Need to act my age!?

It’s hitting me now- most of my friends are married, 4 of my close friends are expecting babies in the next 6 months and I am beginning to freak out ‘cos for the first time I feel I am being left behind…

And I truly wonder why am I letting someone else’s yard stick define my life?!

I am in a great place- I own a few businesses (with massive potential), I have a good contract at the moment (even if not for long), I have a good few job leads (and one of them more so-The Shrew is helping me there and she has the Midas touch), I have a fantastic set of friends, I have an amazingly fabulous family and I have achieved 90% of all that was on my bucket list (I definitely need a new list but am waiting to achieve the last thing I want to before I turn 35 before I start setting myself new goals!) so why am I comparing myself to others?! It is apples and pears. Their priorities were different to mine. Their wants and needs were not the same as mine.

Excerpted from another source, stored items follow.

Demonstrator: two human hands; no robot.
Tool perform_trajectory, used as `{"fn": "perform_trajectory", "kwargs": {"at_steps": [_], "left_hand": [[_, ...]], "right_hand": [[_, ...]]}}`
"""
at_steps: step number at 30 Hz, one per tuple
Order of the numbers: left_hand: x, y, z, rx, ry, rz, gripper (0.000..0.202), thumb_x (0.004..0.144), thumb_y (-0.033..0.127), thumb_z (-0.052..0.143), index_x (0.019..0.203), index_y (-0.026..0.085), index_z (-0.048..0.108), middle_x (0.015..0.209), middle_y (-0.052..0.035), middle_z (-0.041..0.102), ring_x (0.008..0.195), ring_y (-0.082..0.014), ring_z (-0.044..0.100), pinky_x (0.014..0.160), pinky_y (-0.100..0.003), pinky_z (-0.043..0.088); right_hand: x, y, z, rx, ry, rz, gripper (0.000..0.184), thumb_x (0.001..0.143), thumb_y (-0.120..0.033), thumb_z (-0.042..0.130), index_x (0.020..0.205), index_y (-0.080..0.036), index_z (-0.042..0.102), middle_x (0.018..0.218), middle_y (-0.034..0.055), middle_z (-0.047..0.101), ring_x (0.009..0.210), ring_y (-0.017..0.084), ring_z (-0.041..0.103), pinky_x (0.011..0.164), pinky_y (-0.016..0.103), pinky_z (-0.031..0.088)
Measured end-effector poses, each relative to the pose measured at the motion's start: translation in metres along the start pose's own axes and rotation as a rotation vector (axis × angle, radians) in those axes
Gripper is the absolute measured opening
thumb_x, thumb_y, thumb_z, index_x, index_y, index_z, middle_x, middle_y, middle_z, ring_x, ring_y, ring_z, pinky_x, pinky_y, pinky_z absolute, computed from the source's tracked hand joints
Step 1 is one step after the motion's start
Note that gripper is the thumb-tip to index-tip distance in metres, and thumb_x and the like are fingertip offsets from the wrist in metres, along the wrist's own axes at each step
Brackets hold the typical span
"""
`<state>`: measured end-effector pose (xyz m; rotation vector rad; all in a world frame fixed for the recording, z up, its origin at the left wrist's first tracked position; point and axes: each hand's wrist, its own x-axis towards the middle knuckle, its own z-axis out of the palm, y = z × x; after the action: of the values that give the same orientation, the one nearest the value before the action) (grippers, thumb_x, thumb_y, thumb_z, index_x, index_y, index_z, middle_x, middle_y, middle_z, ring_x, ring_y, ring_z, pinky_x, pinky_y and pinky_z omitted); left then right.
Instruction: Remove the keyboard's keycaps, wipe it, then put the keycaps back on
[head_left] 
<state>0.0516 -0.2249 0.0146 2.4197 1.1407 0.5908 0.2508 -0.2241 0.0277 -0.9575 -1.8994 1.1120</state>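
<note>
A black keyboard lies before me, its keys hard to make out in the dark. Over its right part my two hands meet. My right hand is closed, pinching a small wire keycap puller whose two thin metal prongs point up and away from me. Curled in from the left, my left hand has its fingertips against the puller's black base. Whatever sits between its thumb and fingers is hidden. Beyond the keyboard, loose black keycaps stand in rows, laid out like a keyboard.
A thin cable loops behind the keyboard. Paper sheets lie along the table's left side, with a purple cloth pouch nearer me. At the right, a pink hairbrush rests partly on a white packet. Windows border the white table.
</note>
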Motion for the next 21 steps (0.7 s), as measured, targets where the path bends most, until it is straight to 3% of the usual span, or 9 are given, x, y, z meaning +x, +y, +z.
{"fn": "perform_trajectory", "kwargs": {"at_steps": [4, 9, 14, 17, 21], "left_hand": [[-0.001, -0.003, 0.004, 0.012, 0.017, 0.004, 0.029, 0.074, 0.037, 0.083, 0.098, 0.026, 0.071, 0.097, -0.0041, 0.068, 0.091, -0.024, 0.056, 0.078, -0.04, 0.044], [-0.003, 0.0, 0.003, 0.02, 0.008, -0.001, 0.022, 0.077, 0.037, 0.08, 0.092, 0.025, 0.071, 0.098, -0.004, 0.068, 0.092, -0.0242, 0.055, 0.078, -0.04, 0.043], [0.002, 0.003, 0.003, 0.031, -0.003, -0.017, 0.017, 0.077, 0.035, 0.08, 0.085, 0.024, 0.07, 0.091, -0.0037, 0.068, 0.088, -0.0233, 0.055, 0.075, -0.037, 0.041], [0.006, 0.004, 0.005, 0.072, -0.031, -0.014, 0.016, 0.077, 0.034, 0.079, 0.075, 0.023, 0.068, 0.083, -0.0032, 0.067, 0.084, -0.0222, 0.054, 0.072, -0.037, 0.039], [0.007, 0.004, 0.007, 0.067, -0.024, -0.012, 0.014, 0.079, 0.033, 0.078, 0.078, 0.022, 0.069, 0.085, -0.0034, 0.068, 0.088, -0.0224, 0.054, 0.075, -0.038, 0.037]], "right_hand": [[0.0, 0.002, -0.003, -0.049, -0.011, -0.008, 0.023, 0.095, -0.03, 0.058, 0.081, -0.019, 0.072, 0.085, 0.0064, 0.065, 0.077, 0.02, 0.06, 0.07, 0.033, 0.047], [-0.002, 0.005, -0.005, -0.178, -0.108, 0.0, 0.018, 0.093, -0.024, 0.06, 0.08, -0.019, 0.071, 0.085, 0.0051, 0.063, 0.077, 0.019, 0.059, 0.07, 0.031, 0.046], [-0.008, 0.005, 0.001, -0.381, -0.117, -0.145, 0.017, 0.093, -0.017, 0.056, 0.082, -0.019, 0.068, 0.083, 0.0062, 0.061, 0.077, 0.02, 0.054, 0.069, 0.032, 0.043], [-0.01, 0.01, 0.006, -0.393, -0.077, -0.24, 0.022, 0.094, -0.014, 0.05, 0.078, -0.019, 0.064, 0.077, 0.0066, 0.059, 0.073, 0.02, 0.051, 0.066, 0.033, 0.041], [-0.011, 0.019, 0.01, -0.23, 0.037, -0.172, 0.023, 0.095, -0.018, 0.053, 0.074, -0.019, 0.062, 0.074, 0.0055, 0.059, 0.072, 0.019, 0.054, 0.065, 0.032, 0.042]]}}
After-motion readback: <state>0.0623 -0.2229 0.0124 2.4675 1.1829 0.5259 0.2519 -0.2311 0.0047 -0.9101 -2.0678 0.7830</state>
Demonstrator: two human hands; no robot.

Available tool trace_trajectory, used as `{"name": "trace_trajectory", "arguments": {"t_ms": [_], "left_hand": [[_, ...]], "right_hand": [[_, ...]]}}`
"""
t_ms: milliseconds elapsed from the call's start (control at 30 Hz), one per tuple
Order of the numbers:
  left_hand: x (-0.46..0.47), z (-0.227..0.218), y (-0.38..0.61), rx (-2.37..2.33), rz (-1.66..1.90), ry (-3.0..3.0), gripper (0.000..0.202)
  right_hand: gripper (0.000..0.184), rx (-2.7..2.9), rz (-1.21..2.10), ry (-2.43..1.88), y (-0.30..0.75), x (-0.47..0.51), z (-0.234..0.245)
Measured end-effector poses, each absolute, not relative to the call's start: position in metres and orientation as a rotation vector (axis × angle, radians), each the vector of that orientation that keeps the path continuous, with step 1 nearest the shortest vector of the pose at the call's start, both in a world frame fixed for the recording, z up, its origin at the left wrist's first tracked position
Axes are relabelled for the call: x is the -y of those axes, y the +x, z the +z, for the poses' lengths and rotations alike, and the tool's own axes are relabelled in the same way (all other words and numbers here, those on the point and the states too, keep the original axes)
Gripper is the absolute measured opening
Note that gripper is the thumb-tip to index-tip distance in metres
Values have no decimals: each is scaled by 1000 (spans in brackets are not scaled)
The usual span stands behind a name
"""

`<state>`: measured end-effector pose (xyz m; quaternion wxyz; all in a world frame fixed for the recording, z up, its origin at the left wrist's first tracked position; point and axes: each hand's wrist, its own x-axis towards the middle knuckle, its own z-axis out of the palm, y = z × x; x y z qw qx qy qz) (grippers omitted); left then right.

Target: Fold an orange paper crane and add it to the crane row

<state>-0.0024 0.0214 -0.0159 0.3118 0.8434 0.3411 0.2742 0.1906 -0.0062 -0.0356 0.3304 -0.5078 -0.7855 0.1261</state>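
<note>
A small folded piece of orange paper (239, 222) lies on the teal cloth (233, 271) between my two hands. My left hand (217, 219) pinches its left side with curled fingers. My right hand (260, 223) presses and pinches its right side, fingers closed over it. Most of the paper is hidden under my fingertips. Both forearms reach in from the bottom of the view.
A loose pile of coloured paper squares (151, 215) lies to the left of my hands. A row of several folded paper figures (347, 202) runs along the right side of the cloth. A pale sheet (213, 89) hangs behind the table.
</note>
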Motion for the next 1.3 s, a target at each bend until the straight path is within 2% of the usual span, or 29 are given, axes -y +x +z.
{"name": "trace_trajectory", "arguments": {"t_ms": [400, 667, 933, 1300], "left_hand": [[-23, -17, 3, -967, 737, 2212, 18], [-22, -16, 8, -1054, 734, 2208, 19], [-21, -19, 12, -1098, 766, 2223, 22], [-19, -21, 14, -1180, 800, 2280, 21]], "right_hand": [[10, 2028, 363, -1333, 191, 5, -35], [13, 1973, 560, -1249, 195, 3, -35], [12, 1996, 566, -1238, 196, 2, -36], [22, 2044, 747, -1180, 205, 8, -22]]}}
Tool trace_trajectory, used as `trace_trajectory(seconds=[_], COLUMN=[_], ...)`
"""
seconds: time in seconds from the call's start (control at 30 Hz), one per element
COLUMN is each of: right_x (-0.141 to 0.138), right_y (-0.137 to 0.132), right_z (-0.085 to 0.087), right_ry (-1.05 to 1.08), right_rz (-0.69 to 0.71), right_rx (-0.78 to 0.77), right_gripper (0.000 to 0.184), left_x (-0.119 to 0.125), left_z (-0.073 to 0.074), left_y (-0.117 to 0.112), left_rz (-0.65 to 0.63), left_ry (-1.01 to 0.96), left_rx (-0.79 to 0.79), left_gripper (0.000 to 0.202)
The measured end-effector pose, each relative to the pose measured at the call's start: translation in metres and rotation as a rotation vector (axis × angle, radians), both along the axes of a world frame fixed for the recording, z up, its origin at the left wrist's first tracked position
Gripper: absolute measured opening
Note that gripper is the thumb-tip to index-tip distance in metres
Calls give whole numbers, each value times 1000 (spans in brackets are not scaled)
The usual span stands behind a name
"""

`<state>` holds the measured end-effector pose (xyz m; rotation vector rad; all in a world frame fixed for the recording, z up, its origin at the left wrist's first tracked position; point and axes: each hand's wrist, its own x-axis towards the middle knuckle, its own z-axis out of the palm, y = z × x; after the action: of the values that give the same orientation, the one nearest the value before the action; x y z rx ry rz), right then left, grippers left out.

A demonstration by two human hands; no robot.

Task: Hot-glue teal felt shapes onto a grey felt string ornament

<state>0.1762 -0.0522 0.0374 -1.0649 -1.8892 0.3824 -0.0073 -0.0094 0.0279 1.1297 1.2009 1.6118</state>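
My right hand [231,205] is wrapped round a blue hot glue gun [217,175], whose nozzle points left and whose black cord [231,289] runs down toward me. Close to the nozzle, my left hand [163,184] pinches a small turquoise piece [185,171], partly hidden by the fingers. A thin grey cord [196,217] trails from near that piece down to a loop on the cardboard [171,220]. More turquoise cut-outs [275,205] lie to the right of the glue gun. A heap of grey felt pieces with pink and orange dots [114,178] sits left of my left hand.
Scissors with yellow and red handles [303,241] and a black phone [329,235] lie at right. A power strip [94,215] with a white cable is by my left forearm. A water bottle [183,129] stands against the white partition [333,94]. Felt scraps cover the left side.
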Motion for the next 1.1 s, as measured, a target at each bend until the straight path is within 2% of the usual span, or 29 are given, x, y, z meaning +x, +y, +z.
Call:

So then why do I feel as if I am alone here?!
Why do I feel I have not achieved?!
Am I beginning to give in to social conformity?!
Have I lost the will to try and fight?!
What is going on… why do I feel the need to act my age as to what society expects…

Anyone with answers?!

doing things we dont wanna doI need to rethink how I am going about life before I reach the point I am doing things I hate… maybe I need to change tact and direction again?!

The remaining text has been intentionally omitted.